It all started with Moby Dick. My mother recounts the tale of my love affair with Moby Dick with great enthusiasm and frequency. How I brought it home from the library, my first real tome of a book and announced that I was reading it. I was probably eight or nine years old. I remember pulling it off of the shelf, a little intimidated, but mostly stirred by its heft and reputation. Here was a real classic- a grown-up classic. The closest I had come to the much-revered "canon" was my mother reading Little Women out loud to me, a cluster of memories that have bled into one great warmth over time. Moby Dick seemed the right kind of rite of passage for my reading life, a thing I was actively developing at that time, without necessarily being aware of it. Here is my mother's favorite part of the story, though. I disappeared upstairs with my library haul. There was silence for a time and then the sound of someone goose-stepping down the stairs. I walked past her, collected a dictionary, and then took myself back upstairs. For the next two weeks, she would find me laid out on any variety of surfaces around the house with the spine on Moby Dick cracked and the enormous family dictionary laid out beside. And that's the story of how I read my first big-kid classic, Moby Dick.

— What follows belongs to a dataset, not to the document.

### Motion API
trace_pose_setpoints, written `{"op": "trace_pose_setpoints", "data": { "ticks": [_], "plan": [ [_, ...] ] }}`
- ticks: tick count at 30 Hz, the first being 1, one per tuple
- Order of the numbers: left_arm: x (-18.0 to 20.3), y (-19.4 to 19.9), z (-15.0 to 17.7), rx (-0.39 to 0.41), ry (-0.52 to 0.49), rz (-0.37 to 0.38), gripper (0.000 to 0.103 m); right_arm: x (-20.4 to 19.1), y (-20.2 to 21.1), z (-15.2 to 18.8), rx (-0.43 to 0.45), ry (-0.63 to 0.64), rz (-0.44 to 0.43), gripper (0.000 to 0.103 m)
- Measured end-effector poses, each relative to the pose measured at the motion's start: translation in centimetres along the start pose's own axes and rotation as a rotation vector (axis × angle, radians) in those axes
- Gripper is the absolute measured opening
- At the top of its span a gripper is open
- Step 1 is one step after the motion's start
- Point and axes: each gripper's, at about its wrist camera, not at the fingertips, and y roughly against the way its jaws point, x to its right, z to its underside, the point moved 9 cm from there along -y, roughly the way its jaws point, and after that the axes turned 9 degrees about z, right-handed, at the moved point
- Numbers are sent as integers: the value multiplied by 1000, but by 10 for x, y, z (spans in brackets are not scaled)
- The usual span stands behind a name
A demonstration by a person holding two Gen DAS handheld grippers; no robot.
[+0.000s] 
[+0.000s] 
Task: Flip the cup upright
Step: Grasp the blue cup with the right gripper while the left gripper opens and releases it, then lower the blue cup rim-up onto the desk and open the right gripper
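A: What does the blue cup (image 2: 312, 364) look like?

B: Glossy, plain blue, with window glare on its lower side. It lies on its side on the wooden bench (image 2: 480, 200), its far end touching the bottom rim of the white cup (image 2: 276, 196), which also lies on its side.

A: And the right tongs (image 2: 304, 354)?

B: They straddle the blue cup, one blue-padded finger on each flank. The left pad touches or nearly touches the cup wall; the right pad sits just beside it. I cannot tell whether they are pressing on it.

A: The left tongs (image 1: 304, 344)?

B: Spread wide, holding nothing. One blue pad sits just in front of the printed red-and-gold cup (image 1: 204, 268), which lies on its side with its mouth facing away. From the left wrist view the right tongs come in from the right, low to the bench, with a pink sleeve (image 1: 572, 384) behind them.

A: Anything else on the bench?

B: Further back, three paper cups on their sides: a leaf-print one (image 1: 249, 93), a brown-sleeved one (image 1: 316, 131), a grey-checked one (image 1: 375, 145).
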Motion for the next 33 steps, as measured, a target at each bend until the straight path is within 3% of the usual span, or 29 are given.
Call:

This was going somewhere. Oh right, Hen Frigates. The great white whale was the beginning of a life-long fascination with all things maritime - pirates, sea critters, all things that sail, swim, and lap against the shore-line. Joan Druett's book on women who went to sea with their husbands in a time when they didn't even have rights on land is impeccably researched, well put together, respectful, and earnest. She uses an enormous amount of narrative pulled directly from the diaries, letters, and musings of the "hens" themselves and speculates only within the parameters provided by those first-hand accounts. I was so struck by the lives of these everyday women, bearing up or tumbling down in the most unpredictable of environments, in the best or worst of times, and I got to hear it in their own voices. Rough or refined, nagging or gentle, all so unique, with such varied bags of troubles. They are so human and wonderful and this book made me fall in love with history again for the reasons that originally brought me to it- common people. Ordinary people living out the lives given to them, loving and suffering and finding joy in the strange occurrences of lives that burn brightly in their own quarters and then go out. Ms Druett has ensured that for this fine and unlikely breed, the wives of merchant captains, there will always be a candle burning. I'll read anything this woman writes.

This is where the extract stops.